- [What you have to do]:
All lines in the data that hold the word "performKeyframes" need copying.
________________________
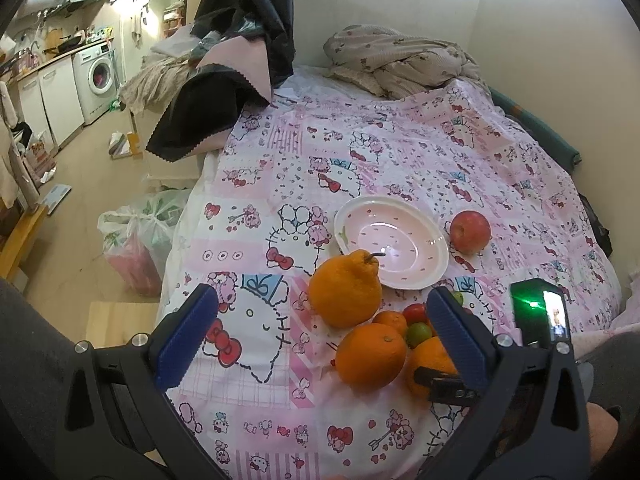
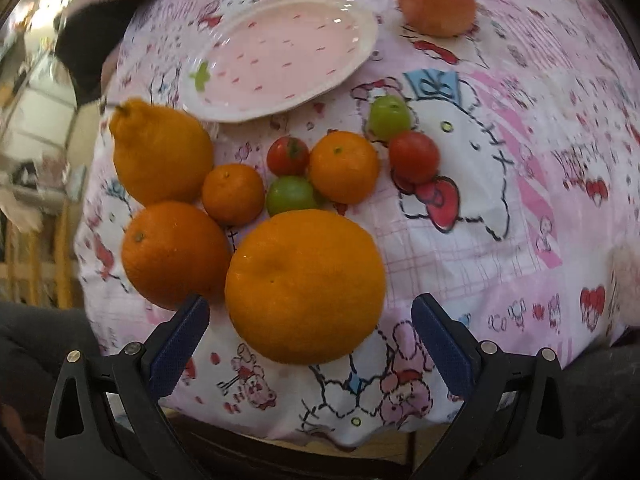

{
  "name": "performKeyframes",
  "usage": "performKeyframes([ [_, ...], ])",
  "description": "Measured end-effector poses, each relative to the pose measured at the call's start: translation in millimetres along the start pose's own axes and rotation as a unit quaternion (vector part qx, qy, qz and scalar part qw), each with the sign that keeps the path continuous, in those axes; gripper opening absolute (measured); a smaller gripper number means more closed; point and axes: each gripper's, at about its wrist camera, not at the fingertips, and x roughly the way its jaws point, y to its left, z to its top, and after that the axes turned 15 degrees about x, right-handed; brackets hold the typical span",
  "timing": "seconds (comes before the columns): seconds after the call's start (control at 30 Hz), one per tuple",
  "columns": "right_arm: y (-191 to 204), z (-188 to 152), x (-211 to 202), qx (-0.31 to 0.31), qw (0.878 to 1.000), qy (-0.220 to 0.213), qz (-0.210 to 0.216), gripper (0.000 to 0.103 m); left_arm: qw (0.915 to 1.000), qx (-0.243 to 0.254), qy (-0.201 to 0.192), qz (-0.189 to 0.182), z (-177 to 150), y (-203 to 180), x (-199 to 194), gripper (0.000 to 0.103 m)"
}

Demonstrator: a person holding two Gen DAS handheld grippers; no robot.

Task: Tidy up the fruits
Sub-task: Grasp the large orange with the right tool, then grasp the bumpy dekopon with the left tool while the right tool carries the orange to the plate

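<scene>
Fruit lies clustered on a pink-and-white cartoon-print quilt (image 1: 360, 152), soft cotton with shallow creases. A glossy, strawberry-shaped ceramic bowl (image 2: 362, 46) with a white rim and pink speckled inside sits beyond the pile, holding nothing. Just past it, apart from the rest, rests a smooth red apple (image 1: 470, 232).

At the left of the pile stands a knobbly, pear-necked orange citrus (image 1: 346, 290) with pebbled skin and a short stem, touching the bowl's near rim. Beside it lies a round dimpled orange (image 2: 174, 254), and nearest the right gripper a bigger, slightly flattened orange (image 2: 306, 284). Between them and the bowl sit two small mandarins (image 2: 344, 166), two shiny red cherry tomatoes (image 2: 414, 156) and two small smooth green fruits (image 2: 390, 116), most touching one another.

Both tools have black frames and blue ribbed pads. The left gripper (image 1: 320, 340) hangs above the quilt with fingers spread wide, grasping nothing. The right gripper (image 2: 310, 340) is likewise spread, its pads on either side of the big orange without touching it.
</scene>
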Motion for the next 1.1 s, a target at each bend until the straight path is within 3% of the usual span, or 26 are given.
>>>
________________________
- [Response box]:
  "name": "performKeyframes",
  "usage": "performKeyframes([ [_, ...], ])",

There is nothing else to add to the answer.